Output the data in full and exactly as presented.
-- TASK INPUT follows --
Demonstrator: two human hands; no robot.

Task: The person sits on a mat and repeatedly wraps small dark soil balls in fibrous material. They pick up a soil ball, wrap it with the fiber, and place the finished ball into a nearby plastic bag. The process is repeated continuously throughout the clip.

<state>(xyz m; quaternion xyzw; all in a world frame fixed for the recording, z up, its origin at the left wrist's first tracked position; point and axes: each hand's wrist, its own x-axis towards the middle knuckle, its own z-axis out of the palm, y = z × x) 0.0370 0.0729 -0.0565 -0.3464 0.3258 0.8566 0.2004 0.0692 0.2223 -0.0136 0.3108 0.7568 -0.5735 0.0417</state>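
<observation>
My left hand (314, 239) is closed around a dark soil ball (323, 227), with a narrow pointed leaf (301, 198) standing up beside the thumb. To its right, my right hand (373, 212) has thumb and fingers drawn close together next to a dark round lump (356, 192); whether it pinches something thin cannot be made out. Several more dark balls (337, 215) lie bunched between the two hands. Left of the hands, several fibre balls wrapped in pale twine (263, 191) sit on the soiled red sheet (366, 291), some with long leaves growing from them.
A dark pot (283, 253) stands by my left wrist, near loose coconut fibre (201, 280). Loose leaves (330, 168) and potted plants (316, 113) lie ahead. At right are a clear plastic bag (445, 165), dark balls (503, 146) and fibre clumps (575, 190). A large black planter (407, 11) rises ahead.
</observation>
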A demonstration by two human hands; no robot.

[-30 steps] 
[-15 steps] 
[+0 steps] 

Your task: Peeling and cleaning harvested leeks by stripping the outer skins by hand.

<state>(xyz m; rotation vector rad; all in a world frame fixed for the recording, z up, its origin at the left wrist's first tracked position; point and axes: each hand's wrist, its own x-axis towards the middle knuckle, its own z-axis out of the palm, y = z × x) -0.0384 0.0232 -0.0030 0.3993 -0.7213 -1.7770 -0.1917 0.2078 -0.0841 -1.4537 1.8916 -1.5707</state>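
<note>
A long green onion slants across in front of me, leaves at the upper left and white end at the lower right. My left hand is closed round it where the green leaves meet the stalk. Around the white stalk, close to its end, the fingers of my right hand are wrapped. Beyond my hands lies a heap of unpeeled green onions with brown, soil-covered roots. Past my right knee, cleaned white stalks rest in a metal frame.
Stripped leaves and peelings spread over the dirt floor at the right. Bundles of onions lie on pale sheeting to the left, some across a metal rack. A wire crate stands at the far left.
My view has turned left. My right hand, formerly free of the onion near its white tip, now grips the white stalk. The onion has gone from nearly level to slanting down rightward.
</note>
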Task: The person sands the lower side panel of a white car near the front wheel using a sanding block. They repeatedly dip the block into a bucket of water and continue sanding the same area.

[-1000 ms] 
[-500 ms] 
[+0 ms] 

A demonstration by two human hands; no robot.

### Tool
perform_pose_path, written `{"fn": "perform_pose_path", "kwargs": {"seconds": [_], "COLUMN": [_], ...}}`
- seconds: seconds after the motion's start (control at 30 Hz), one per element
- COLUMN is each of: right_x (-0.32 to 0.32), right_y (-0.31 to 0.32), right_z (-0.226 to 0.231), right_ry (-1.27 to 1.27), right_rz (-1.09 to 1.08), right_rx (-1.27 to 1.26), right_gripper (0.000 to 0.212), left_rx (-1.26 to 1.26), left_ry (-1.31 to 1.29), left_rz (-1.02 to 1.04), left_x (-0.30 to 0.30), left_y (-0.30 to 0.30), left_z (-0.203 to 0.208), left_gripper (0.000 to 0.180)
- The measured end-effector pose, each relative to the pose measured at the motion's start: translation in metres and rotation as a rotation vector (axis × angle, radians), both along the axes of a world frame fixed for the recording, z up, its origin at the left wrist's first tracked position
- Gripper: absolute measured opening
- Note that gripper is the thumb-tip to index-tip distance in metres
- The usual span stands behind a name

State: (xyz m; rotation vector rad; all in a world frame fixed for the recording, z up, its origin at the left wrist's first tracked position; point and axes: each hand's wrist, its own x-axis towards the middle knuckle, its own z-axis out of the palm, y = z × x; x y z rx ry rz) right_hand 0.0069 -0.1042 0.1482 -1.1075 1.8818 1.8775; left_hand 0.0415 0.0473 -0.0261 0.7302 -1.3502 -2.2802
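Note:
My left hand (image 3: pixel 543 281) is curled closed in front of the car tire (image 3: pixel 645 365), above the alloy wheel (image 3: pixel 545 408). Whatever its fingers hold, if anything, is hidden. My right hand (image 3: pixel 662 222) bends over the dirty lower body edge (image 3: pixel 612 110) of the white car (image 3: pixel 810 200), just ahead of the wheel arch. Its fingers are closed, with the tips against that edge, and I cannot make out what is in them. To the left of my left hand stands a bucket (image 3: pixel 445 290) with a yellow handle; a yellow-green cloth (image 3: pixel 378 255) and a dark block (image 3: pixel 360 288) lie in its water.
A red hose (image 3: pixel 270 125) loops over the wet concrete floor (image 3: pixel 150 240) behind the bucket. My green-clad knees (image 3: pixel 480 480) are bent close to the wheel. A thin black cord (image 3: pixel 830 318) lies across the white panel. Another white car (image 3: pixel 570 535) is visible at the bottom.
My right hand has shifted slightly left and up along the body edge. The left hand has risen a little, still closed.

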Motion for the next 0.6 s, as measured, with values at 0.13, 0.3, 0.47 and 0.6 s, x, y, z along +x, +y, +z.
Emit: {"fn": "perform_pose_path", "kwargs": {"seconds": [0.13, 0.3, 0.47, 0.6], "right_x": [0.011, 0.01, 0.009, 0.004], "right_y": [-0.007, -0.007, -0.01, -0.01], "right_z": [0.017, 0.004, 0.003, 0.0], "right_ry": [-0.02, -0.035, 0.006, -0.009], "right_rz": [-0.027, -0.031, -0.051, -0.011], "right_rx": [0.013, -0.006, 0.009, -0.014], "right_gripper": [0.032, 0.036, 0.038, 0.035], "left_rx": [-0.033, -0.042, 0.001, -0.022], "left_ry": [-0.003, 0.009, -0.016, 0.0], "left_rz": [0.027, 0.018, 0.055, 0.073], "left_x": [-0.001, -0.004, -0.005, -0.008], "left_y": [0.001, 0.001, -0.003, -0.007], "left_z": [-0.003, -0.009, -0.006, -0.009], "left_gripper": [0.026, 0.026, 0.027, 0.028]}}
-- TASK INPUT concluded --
= RESPONSE AREA =
Demonstrator: two human hands; no robot.

Task: The person sits on a mat and repeatedly wraps small dark soil balls in fibrous material. They pick up a soil ball, wrap it with the fiber, and place the finished ball into a nearby plastic bag. The process is repeated continuously throughout the clip.

<state>(xyz m; quaternion xyzw; all in a world frame fixed for the recording, z up, its origin at the left wrist's first tracked position; point and axes: each hand's wrist, its own x-axis towards the middle knuckle, its own z-axis out of the palm, y = z × x) 0.0370 0.0729 -0.0565 -0.3464 0.3258 0.8566 0.2004 0.0692 0.2223 -0.0136 0.3108 0.7568 -0.5735 0.0417</state>
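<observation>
My left hand (314, 239) is closed around a dark soil ball (323, 227), with a narrow pointed leaf (301, 198) standing up beside the thumb. To its right, my right hand (373, 212) has thumb and fingers drawn close together next to a dark round lump (356, 192); whether it pinches something thin cannot be made out. Several more dark balls (337, 215) lie bunched between the two hands. Left of the hands, several fibre balls wrapped in pale twine (263, 191) sit on the soiled red sheet (366, 291), some with long leaves growing from them.
A dark pot (283, 253) stands by my left wrist, near loose coconut fibre (201, 280). Loose leaves (330, 168) and potted plants (316, 113) lie ahead. At right are a clear plastic bag (445, 165), dark balls (503, 146) and fibre clumps (575, 190). A large black planter (407, 11) rises ahead.
</observation>
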A demonstration by two human hands; no robot.

[-30 steps] 
[-15 steps] 
[+0 steps] 

Your task: Peeling and cleaning harvested leeks by stripping the outer skins by hand.

<state>(xyz m; rotation vector rad; all in a world frame fixed for the recording, z up, its origin at the left wrist's first tracked position; point and axes: each hand's wrist, its own x-axis towards the middle knuckle, its own z-axis out of the palm, y = z × x) -0.0384 0.0232 -0.0030 0.3993 -0.7213 -1.7770 -0.1917 0.2078 -0.0841 -1.4537 1.8916 -1.5707</state>
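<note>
A long green onion slants across in front of me, leaves at the upper left and white end at the lower right. My left hand is closed round it where the green leaves meet the stalk. Around the white stalk, close to its end, the fingers of my right hand are wrapped. Beyond my hands lies a heap of unpeeled green onions with brown, soil-covered roots. Past my right knee, cleaned white stalks rest in a metal frame.
Stripped leaves and peelings spread over the dirt floor at the right. Bundles of onions lie on pale sheeting to the left, some across a metal rack. A wire crate stands at the far left.
My view has turned left. My right hand, formerly free of the onion near its white tip, now grips the white stalk. The onion has gone from nearly level to slanting down rightward.
</note>
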Task: The person sands the lower side panel of a white car near the front wheel using a sanding block. They repeatedly dip the block into a bucket of water and continue sanding the same area.

[-1000 ms] 
[-500 ms] 
[+0 ms] 

A demonstration by two human hands; no robot.

### Tool
perform_pose_path, written `{"fn": "perform_pose_path", "kwargs": {"seconds": [_], "COLUMN": [_], ...}}`
- seconds: seconds after the motion's start (control at 30 Hz), one per element
- COLUMN is each of: right_x (-0.32 to 0.32), right_y (-0.31 to 0.32), right_z (-0.226 to 0.231), right_ry (-1.27 to 1.27), right_rz (-1.09 to 1.08), right_rx (-1.27 to 1.26), right_gripper (0.000 to 0.212), left_rx (-1.26 to 1.26), left_ry (-1.31 to 1.29), left_rz (-1.02 to 1.04), left_x (-0.30 to 0.30), left_y (-0.30 to 0.30), left_z (-0.203 to 0.208), left_gripper (0.000 to 0.180)
- The measured end-effector pose, each relative to the pose measured at the motion's start: translation in metres and rotation as a rotation vector (axis × angle, radians), both along the axes of a world frame fixed for the recording, z up, its origin at the left wrist's first tracked position
- Gripper: absolute measured opening
- Note that gripper is the thumb-tip to index-tip distance in metres
- The usual span stands behind a name

State: (xyz m; rotation vector rad; all in a world frame fixed for the recording, z up, its origin at the left wrist's first tracked position; point and axes: each hand's wrist, its own x-axis towards the middle knuckle, its own z-axis out of the palm, y = z × x; x y z rx ry rz) right_hand 0.0069 -0.1042 0.1482 -1.1075 1.8818 1.8775; left_hand 0.0415 0.0473 -0.0261 0.7302 -1.3502 -2.2802
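Note:
My left hand (image 3: pixel 543 281) is curled closed in front of the car tire (image 3: pixel 645 365), above the alloy wheel (image 3: pixel 545 408). Whatever its fingers hold, if anything, is hidden. My right hand (image 3: pixel 662 222) bends over the dirty lower body edge (image 3: pixel 612 110) of the white car (image 3: pixel 810 200), just ahead of the wheel arch. Its fingers are closed, with the tips against that edge, and I cannot make out what is in them. To the left of my left hand stands a bucket (image 3: pixel 445 290) with a yellow handle; a yellow-green cloth (image 3: pixel 378 255) and a dark block (image 3: pixel 360 288) lie in its water.
A red hose (image 3: pixel 270 125) loops over the wet concrete floor (image 3: pixel 150 240) behind the bucket. My green-clad knees (image 3: pixel 480 480) are bent close to the wheel. A thin black cord (image 3: pixel 830 318) lies across the white panel. Another white car (image 3: pixel 570 535) is visible at the bottom.
My right hand has shifted slightly left and up along the body edge. The left hand has risen a little, still closed.
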
Motion for the next 0.6 s, as measured, with values at 0.13, 0.3, 0.47 and 0.6 s, x, y, z along +x, +y, +z.
Emit: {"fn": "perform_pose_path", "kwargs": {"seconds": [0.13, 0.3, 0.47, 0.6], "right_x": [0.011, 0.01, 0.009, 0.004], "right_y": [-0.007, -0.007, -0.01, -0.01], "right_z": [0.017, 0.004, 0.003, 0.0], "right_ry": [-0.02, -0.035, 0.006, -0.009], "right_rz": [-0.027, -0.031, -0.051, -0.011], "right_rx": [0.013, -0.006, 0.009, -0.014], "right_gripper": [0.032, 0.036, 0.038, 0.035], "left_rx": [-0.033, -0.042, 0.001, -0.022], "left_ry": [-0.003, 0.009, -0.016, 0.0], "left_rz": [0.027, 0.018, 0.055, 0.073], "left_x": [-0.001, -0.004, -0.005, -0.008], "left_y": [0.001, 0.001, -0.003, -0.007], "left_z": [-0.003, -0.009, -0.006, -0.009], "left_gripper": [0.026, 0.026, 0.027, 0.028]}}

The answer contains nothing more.